#### EXERCISE INSTRUCTIONS
Exactly as they appear, copy the lines from the start of the entries below to the line containing "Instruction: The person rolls", both ends included.
━━━━━━━━━━
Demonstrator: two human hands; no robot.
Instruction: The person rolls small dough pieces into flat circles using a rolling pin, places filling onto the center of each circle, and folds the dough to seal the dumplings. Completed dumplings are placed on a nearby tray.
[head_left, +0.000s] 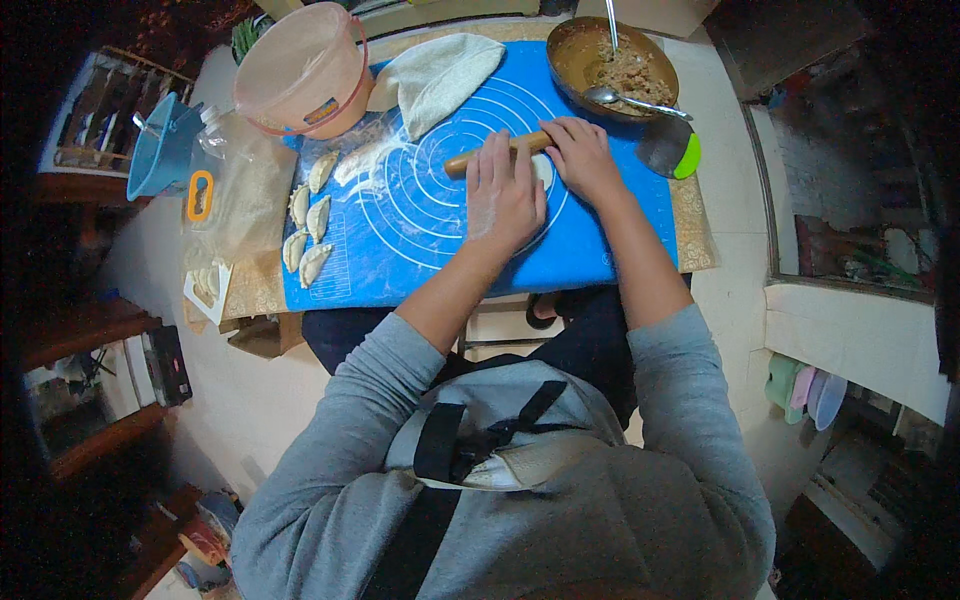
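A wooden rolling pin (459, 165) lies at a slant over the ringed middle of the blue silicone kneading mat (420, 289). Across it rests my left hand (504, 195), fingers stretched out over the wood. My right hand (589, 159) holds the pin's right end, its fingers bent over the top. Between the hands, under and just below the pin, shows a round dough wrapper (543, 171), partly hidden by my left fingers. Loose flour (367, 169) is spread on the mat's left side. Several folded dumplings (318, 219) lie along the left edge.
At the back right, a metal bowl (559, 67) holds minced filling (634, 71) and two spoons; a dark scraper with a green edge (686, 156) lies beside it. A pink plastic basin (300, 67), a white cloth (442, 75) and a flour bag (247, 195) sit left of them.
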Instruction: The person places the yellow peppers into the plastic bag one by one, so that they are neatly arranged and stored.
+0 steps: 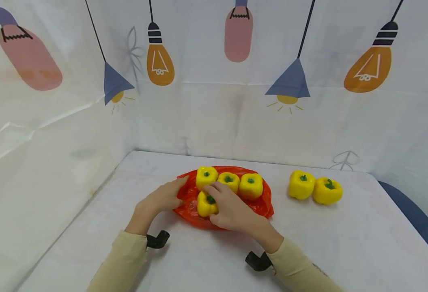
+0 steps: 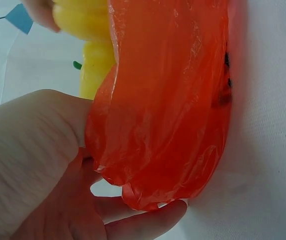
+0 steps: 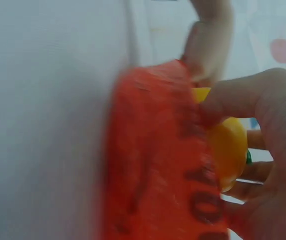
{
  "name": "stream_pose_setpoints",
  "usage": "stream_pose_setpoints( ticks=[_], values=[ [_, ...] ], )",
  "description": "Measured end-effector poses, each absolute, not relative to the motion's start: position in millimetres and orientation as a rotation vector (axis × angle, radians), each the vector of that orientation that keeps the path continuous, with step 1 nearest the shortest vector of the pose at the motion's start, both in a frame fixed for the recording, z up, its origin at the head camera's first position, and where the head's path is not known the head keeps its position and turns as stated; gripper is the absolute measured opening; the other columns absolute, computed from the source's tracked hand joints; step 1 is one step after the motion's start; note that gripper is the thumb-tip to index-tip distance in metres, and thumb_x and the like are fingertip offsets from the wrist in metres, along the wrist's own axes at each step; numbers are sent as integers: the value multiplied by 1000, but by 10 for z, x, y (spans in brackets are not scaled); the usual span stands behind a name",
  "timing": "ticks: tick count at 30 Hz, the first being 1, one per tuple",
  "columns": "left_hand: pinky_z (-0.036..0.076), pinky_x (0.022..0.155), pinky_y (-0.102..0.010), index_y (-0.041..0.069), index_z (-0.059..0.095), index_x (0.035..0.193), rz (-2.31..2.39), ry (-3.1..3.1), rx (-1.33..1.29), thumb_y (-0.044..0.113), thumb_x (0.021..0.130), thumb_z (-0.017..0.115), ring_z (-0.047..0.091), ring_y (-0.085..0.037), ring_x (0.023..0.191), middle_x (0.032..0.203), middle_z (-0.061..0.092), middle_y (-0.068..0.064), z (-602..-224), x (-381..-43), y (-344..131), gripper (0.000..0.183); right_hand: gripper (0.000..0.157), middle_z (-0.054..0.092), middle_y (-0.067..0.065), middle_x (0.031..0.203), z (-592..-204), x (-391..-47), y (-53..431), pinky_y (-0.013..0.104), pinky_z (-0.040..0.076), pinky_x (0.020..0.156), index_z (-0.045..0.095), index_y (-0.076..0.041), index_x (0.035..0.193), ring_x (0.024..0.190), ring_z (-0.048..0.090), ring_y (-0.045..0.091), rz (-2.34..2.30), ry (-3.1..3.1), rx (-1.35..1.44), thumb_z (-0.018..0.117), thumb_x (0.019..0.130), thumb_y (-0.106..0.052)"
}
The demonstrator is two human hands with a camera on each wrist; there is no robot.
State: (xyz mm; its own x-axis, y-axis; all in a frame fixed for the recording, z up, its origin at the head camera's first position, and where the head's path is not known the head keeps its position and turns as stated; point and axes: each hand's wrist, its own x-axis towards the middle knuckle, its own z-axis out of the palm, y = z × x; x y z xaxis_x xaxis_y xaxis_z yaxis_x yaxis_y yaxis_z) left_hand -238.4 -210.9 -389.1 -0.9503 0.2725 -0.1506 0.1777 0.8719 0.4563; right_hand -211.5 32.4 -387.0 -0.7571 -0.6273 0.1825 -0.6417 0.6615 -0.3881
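A red plastic bag [image 1: 190, 205] lies spread open on the table. My left hand [image 1: 164, 196] holds its left edge; in the left wrist view the thumb goes inside the rim of the bag [image 2: 167, 110] and the fingers stay outside. With thumb and fingers my right hand [image 1: 233, 209] grips a yellow bell pepper [image 1: 204, 206] at the bag's front left. The right wrist view shows this pepper [image 3: 228, 150] behind the bag's printed side [image 3: 152, 150]. Behind it, three more yellow peppers [image 1: 251, 187] sit in the bag, one partly hidden by the right hand.
Two yellow bell peppers [image 1: 301, 185] stand side by side on the white table [image 1: 308, 243], right of the bag. A dark blue chair-like shape [image 1: 407, 207] shows past the table's right edge. White sheeting [image 1: 206, 121] printed with lamps hangs behind and at the left.
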Motion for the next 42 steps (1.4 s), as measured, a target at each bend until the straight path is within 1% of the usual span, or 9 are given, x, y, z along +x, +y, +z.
stream_pose_setpoints(
  ticks=[5, 11, 15, 18, 21, 29, 33, 38, 42],
  values=[
    [34, 118, -55, 10, 30, 157, 648, 2836, 350, 14, 90, 66, 37, -32, 147, 160, 38, -9, -3873, -2387, -2098, 77, 59, 50, 1, 142, -3966, -2075, 250, 37, 50, 107, 50, -17, 141, 130, 50, 18, 607, -2828, 1059, 72, 88, -28],
    [34, 118, -57, 8, 29, 157, 634, 2841, 365, 12, 89, 65, 37, -35, 146, 160, 38, -11, -3843, -2383, -2090, 76, 58, 49, 7, 146, -4027, -2073, 227, 38, 50, 107, 50, -16, 142, 132, 52, 22, 497, -2776, 1031, 71, 90, -33],
    [34, 118, -56, 10, 29, 157, 630, 2839, 354, 12, 89, 65, 37, -34, 146, 160, 37, -10, -3847, -2384, -2080, 77, 58, 51, 8, 139, -4064, -2077, 213, 36, 55, 101, 51, -17, 139, 122, 57, 21, 447, -2720, 1004, 72, 89, -37],
    [35, 117, -56, 10, 30, 157, 632, 2838, 352, 12, 89, 65, 38, -33, 145, 160, 38, -10, -3851, -2388, -2073, 77, 57, 52, 7, 132, -4087, -2082, 199, 34, 57, 96, 52, -18, 135, 114, 58, 20, 432, -2683, 973, 74, 87, -40],
    [36, 117, -56, 9, 30, 157, 630, 2842, 362, 11, 89, 66, 39, -34, 144, 159, 39, -11, -3854, -2393, -2067, 76, 57, 52, 6, 129, -4106, -2091, 186, 33, 57, 95, 52, -19, 133, 112, 57, 18, 434, -2667, 952, 75, 86, -42],
    [35, 117, -55, 9, 30, 156, 616, 2849, 356, 11, 89, 66, 40, -33, 144, 158, 40, -10, -3851, -2394, -2064, 76, 59, 51, 5, 127, -4104, -2101, 164, 32, 57, 97, 53, -20, 135, 111, 57, 17, 464, -2686, 935, 75, 85, -44],
    [34, 118, -55, 9, 30, 157, 625, 2844, 355, 10, 89, 65, 39, -33, 144, 158, 40, -10, -3842, -2377, -2069, 76, 65, 53, 6, 130, -4071, -2093, 176, 36, 57, 96, 52, -21, 139, 114, 58, 19, 454, -2726, 906, 73, 85, -49],
    [33, 118, -56, 10, 29, 157, 634, 2842, 349, 11, 90, 65, 38, -33, 146, 159, 39, -10, -3867, -2368, -2078, 76, 72, 55, 4, 133, -3964, -2085, 235, 39, 57, 96, 48, -25, 145, 118, 58, 21, 407, -2772, 884, 72, 84, -55],
    [32, 119, -56, 9, 30, 157, 619, 2845, 348, 13, 90, 66, 37, -33, 146, 159, 38, -10, -3885, -2368, -2092, 76, 73, 54, 4, 136, -3853, -2094, 310, 42, 56, 99, 48, -27, 145, 122, 58, 22, 381, -2799, 882, 72, 82, -56]
  ],
)
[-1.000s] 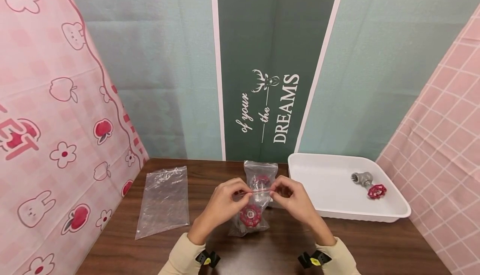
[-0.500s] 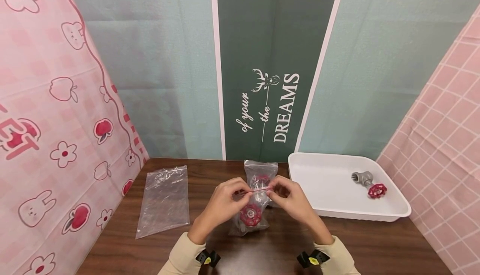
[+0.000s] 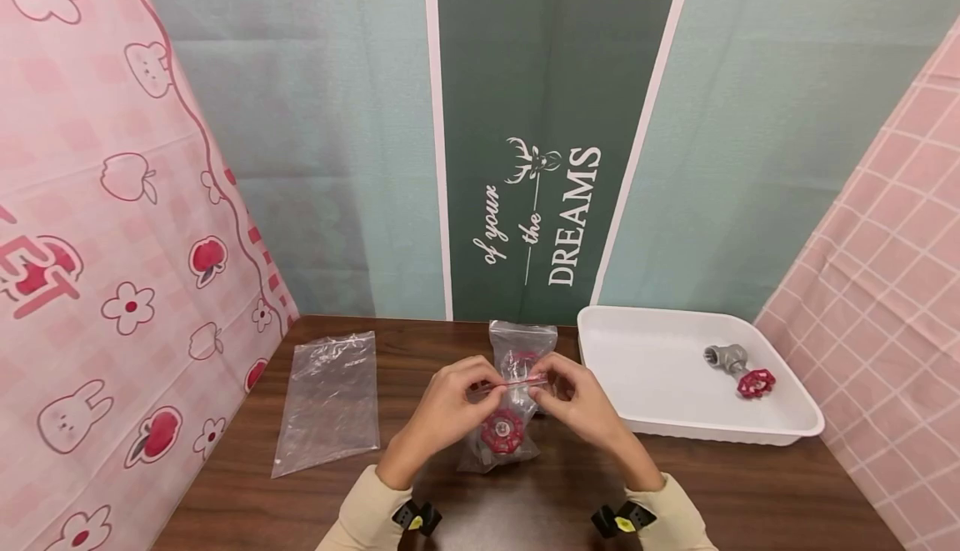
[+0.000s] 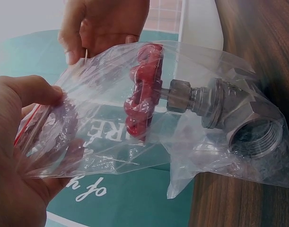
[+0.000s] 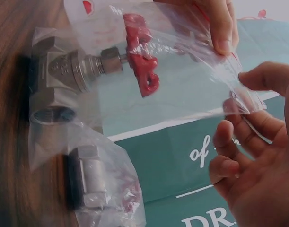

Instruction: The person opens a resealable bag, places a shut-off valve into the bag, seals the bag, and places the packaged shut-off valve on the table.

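A clear zip bag [image 4: 101, 156] stands on the table with a metal valve [image 4: 205, 101] inside, its red handwheel [image 3: 502, 431] facing up. My left hand [image 3: 450, 401] pinches the left end of the bag's red-lined top edge between thumb and fingers. At the right end of that edge, my right hand [image 3: 577, 397] pinches the strip, as the right wrist view also shows. Just behind is a second zip bag [image 3: 522, 336] holding another valve [image 5: 92, 177], partly hidden by the hands and the front bag.
To the left, a flat clear zip bag [image 3: 327, 405] lies on the brown table [image 3: 240, 484]. A white tray [image 3: 637, 376] at the right holds a bare valve [image 3: 727, 358] with a red handwheel. Patterned cloths hang around the table.
My right hand has slid a little to the left along the bag's top edge. The left hand keeps its pinch in the same place.
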The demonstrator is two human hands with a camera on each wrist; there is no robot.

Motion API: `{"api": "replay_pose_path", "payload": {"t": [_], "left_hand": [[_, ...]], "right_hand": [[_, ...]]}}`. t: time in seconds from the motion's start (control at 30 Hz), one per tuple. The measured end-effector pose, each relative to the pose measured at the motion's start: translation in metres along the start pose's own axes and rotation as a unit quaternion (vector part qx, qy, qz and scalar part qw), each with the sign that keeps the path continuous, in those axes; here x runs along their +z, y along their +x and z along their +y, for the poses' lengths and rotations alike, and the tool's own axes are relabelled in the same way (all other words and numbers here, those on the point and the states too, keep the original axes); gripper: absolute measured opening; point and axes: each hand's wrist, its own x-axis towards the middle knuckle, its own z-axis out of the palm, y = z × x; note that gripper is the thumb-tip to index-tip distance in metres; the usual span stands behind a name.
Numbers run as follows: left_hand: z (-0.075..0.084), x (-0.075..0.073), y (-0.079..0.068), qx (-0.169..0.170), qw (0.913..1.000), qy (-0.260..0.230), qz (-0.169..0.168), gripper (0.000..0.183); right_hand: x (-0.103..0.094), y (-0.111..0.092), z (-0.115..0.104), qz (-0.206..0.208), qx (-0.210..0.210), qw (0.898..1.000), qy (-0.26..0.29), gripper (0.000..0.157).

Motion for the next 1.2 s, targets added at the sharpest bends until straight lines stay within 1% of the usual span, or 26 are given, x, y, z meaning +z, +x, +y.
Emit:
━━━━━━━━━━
#### WRITTEN RESPONSE
Demonstrator: two human hands; no robot.
Instruction: The person rolls small dough pieces into flat circles using a rolling pin, places filling onto the center of each circle, and folds the dough to seal the dumplings. Completed dumplings are placed on a nearby tray.

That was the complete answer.